Opening
Series: an interview with Philip Hoffman
I
saw Philip Hoffman's film(s), Opening
Series, recently at Cinecycle. The order in which
the twelve film segments (silent, Super 8 re-filmed onto 16mm, and each made up
of three shots of varying lengths ranging from seven seconds to two and a half minutes) were projected was left up to the audience
members, who arranged them as they wished, according to abstract coloured paintings on the film boxes. (Phil made paintings,
which he colour xeroxed and
glued onto the boxes.) So some control was shifted to the audience, who
collectively contribute to the order of the final film.
BS:
Can you talk about the changes that Opening
Series indicate in your work
PH:
My first films, On the Pond (1978)
through to Kitchener-Berlin (1990),
deal with ‘autobiography’ and its relation to history and memory. I was trying
to excavate a past that I slept through. It was a way of trying to find out
what went on by letting images, both past and present, speak. With Opening Series I'm trying to deal with what's happening now,
even though I've learned that I carry my past with me all the time. I'm no
longer setting out, for instance, to make a film about my relationship to my
mother and her family as I did with passing
through/torn formations (1988). I'm developing an archive of suuper-8
images that can be taken spontaneously, constantly and with little expense.
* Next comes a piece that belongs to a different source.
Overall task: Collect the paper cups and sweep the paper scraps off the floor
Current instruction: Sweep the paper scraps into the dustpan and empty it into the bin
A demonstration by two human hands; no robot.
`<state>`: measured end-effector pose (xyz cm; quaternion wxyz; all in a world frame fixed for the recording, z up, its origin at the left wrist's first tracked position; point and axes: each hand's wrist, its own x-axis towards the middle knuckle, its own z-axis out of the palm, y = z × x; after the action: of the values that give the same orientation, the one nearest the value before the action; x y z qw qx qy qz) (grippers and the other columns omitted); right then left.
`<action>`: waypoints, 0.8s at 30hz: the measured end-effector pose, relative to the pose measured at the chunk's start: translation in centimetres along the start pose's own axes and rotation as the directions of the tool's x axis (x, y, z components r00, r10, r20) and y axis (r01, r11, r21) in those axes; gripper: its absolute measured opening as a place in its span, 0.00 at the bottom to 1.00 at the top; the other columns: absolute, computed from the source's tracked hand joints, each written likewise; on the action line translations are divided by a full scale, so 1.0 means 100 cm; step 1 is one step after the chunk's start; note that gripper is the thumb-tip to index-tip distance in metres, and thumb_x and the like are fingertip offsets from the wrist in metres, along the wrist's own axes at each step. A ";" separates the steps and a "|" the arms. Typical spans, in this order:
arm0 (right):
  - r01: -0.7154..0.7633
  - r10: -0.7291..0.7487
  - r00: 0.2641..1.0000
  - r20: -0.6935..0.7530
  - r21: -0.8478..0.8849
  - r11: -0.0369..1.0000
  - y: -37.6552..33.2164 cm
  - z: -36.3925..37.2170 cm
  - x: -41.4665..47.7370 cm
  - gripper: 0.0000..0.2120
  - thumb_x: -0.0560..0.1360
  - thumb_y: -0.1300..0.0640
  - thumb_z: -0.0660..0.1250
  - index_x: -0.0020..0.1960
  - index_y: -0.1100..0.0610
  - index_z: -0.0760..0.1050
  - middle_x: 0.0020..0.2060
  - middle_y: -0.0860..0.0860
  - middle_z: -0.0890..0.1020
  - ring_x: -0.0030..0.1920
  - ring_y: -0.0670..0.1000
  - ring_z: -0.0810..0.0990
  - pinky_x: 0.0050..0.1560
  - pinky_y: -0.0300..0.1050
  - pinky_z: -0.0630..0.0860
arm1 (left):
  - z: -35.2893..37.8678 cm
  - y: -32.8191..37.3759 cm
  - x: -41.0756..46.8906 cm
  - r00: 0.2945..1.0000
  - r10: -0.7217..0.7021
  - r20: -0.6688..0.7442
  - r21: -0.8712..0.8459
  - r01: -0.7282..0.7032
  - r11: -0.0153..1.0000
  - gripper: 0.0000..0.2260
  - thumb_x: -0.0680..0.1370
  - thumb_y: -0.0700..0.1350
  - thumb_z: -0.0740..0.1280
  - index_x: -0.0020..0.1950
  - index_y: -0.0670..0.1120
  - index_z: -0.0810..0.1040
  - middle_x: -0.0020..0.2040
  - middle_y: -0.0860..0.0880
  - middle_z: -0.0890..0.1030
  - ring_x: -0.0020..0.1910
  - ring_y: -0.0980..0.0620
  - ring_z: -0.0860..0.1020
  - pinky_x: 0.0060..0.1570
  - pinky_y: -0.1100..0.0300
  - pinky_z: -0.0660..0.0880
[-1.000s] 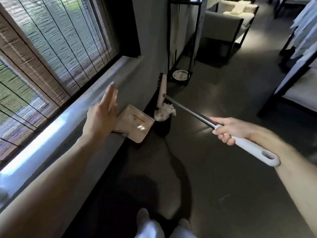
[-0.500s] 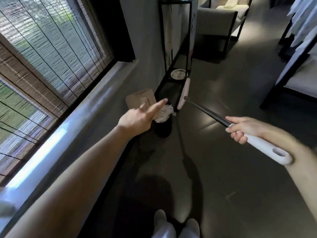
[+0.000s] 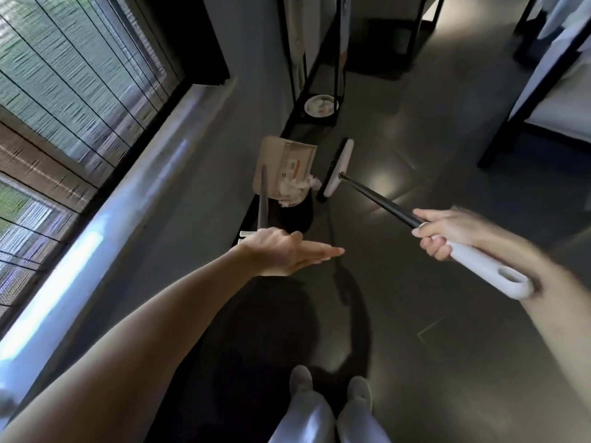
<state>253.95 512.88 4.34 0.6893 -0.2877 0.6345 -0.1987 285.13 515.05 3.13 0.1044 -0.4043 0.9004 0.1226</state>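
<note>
Left hand (image 3: 281,254) withdrew; scraps (image 3: 292,191) lie beyond it.

The left hand (image 3: 287,251) hides the dustpan (image 3: 284,164) handle's lower end; the right forearm (image 3: 563,318) is blurred.
</note>
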 end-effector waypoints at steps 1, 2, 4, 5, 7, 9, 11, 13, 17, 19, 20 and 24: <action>-0.001 0.001 1.000 0.000 0.001 1.000 0.000 0.002 0.002 0.30 0.79 0.69 0.58 0.77 0.49 0.56 0.31 0.52 0.67 0.19 0.42 0.64 0.16 0.32 0.61 | 0.002 0.000 0.003 1.000 0.028 0.008 0.015 -0.028 0.999 0.20 0.78 0.66 0.42 0.64 0.79 0.34 0.38 0.55 0.67 0.38 0.45 0.80 0.24 0.60 0.68; 0.000 0.000 1.000 0.004 -0.001 1.000 0.001 0.004 0.003 0.31 0.79 0.69 0.58 0.77 0.49 0.56 0.31 0.53 0.67 0.19 0.42 0.64 0.16 0.32 0.61 | 0.005 -0.001 0.005 0.998 0.069 -0.008 0.056 -0.068 0.996 0.21 0.77 0.67 0.41 0.66 0.77 0.33 0.40 0.52 0.71 0.37 0.45 0.80 0.27 0.56 0.74; 0.003 -0.003 1.000 0.015 -0.006 1.000 -0.001 0.007 0.005 0.30 0.79 0.69 0.58 0.77 0.49 0.56 0.31 0.53 0.67 0.19 0.42 0.64 0.16 0.32 0.62 | 0.006 -0.003 0.011 0.995 0.099 -0.028 0.164 -0.093 0.982 0.24 0.75 0.67 0.38 0.68 0.72 0.31 0.46 0.46 0.76 0.37 0.45 0.81 0.34 0.51 0.80; 0.005 -0.005 1.000 0.018 -0.004 1.000 -0.002 0.010 0.006 0.30 0.79 0.69 0.58 0.77 0.49 0.56 0.31 0.53 0.67 0.19 0.42 0.65 0.16 0.33 0.62 | 0.003 -0.004 0.012 0.995 0.085 -0.044 0.170 -0.077 0.982 0.25 0.75 0.67 0.38 0.69 0.72 0.31 0.47 0.44 0.75 0.37 0.45 0.81 0.35 0.49 0.81; 0.008 -0.008 1.000 0.020 0.013 1.000 -0.005 0.015 0.007 0.30 0.79 0.68 0.59 0.77 0.49 0.57 0.30 0.53 0.67 0.19 0.42 0.65 0.16 0.33 0.62 | -0.008 -0.008 0.016 0.991 0.077 -0.111 0.196 -0.054 0.979 0.25 0.76 0.66 0.42 0.72 0.71 0.39 0.45 0.43 0.75 0.34 0.44 0.80 0.31 0.51 0.80; 0.014 -0.015 1.000 0.025 0.025 1.000 -0.007 0.020 0.005 0.30 0.80 0.68 0.58 0.77 0.49 0.57 0.30 0.52 0.67 0.19 0.42 0.65 0.16 0.33 0.62 | -0.020 -0.013 0.017 0.956 0.154 -0.249 0.292 -0.077 0.953 0.24 0.79 0.63 0.45 0.75 0.66 0.49 0.43 0.44 0.77 0.30 0.46 0.80 0.24 0.57 0.75; 0.018 -0.019 0.999 0.031 0.032 0.999 -0.010 0.024 0.002 0.30 0.80 0.69 0.58 0.77 0.49 0.57 0.30 0.52 0.67 0.19 0.42 0.65 0.16 0.32 0.62 | -0.031 -0.022 0.017 0.944 0.160 -0.289 0.282 -0.075 0.956 0.23 0.80 0.60 0.47 0.75 0.63 0.52 0.49 0.44 0.80 0.35 0.46 0.82 0.26 0.59 0.71; 0.018 -0.019 0.999 0.037 0.039 0.999 -0.013 0.025 -0.003 0.30 0.80 0.69 0.58 0.77 0.49 0.56 0.30 0.52 0.66 0.19 0.42 0.64 0.16 0.32 0.61 | -0.042 -0.030 0.019 0.940 0.117 -0.321 0.278 -0.024 0.960 0.26 0.79 0.64 0.44 0.77 0.62 0.45 0.57 0.42 0.80 0.42 0.41 0.82 0.29 0.54 0.76; 0.006 -0.007 0.999 0.047 0.021 1.000 -0.015 0.030 -0.008 0.30 0.80 0.68 0.57 0.77 0.49 0.55 0.32 0.52 0.65 0.18 0.41 0.64 0.16 0.32 0.61 | -0.065 -0.034 0.028 0.971 -0.185 -0.148 0.025 0.191 0.981 0.32 0.77 0.66 0.52 0.76 0.63 0.40 0.63 0.41 0.76 0.53 0.41 0.79 0.44 0.54 0.74; 0.000 -0.001 0.999 0.048 0.025 1.000 -0.015 0.033 -0.010 0.30 0.80 0.68 0.57 0.77 0.48 0.55 0.32 0.52 0.65 0.18 0.41 0.64 0.16 0.32 0.61 | -0.071 -0.031 0.032 0.966 -0.255 -0.029 -0.161 0.248 0.955 0.31 0.76 0.65 0.59 0.75 0.65 0.48 0.67 0.44 0.73 0.60 0.42 0.75 0.52 0.53 0.73; -0.004 0.003 0.999 0.048 0.029 1.000 -0.014 0.034 -0.010 0.30 0.80 0.68 0.57 0.77 0.48 0.55 0.33 0.52 0.65 0.18 0.41 0.64 0.16 0.32 0.61 | -0.072 -0.028 0.034 0.965 -0.259 0.029 -0.237 0.259 0.936 0.29 0.76 0.64 0.61 0.75 0.65 0.54 0.68 0.45 0.71 0.62 0.44 0.74 0.56 0.52 0.74; -0.019 0.017 0.999 0.049 0.029 0.999 -0.011 0.034 -0.011 0.30 0.80 0.69 0.57 0.77 0.48 0.55 0.32 0.52 0.65 0.18 0.42 0.64 0.16 0.31 0.61 | -0.055 -0.017 0.037 0.946 -0.260 0.193 -0.391 0.317 0.864 0.15 0.76 0.61 0.64 0.50 0.51 0.77 0.48 0.48 0.79 0.39 0.56 0.78 0.34 0.66 0.73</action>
<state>257.27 513.26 6.02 0.7106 -0.2764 0.6171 -0.1948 283.51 509.71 7.12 0.0926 -0.5381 0.7735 0.3217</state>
This seemed a good place to start after Kitchener-Berlin.
I wanted a method that was less rigid, just to shoot without knowing ahead what
I would do with it.
BS:
So you could be more responsive in your filming?
PH:
Yes, more in the moment. Then I started working with the material to make each
a 3-part/3-shot film. At the same time I was painting-that was in
BS:
So you did edit the film segments. On what basis?
PH:
The editing echoes the haiku form I had worked with in Somewhere Between Jalastotitlan and Encarnacion (1984) where the images were drawn from everyday
life and the text between the images was inspired by Haiku. Now the three shots
relate to the three-line form. I wanted to do something strictly visual. I tried
to work rhythmically within a common structure of three shots.
B.S.:
In a book on Zen meditation, the author uses a Haiku poem as an example of
"bare attention: learning to see and observe with simplicity and
directness. Nothing extraneous."
PH:
I'm trying to develop my own language or game, like the I Ching. This
is an ‘opening,’ a beginning and a continuing (the stress on the -ing of opening). I could go anywhere from here, sound,
narrative etc. I've done the first
twelve and I'm
still collecting and painting. I've screened it mostly with people I know or in
small groups. I let people pick the order for each projection, and it's
exciting to see the different meanings that come out from the many various
combinations. There's an intersection of my energy in the making of the films
and the energy of others in the projecting-in their choosing.
BS:
You see different things in the films depending on the order...
PH:
And people's effect on the screening process. The screenings are more personal
because of the individual selections.
BS:
The meaning in the images are not so referentially bound, they're open. Coming
back to my opening comment that control has shifted to the audience, how is it
for an artist making a piece to have it changed? Is it like a sculpture with
parts that viewers move around or more like participatory sculpture or is it
that each segment is really a film on its own and so the audience is in the role of
programmer/curator, arranging the order that the films are viewed in.
PH:
Each viewer finds their own meanings out of the sequences and their various
collisions. This is really true of any film viewing experience. People pick up
different meanings in films based on their own personal history, perception,
cultural background.
BS:
Opening Series makes us aware in a
concrete or physical way of the process that goes on unconsciously all the time
when viewing films.
P.H.:
At the Innis screening at Cinecycle,
the order worked out well; for instance, the first shot seen of Egypt set up
the idea for the others shot there, that is, of a tourist in the Middle East,
because the shot was of a foreign (white male) photographer posing a Bedouin
man for a picture. And the last one had the film credits!
BS:
But really the order is just chance..
PH:
Synchronicity Jung would say. Mental energy affects physical energy. This
method creates a place where the conscious and unconscious can play. Recently I
showed the film in
BS:
How does it feel working in Super 8 after 16?
PH:
I've always used some Super 8, but the idea here was to have more freedom..
BS:
Because it's less expensive..
PH:
To get away from expenses, and to make filming more a part of life. I can keep
the small camera in my pocket and shoot every day.
BS:
Collecting footage, this is similar to how you've worked previously..
PH:
Yes, but I don't have a specific subject when I start, like my family or some
biographical enquiry. The Super-8 material is an archive to draw from. Films surface.
BS:
Did the idea to work in shorter pieces have anything to do with how screenings
of experimental films are organized, or distribution factors?
PH:
I was getting tired of seeing my films always in the same way. So this
projection idea gives something to the audience and to myself.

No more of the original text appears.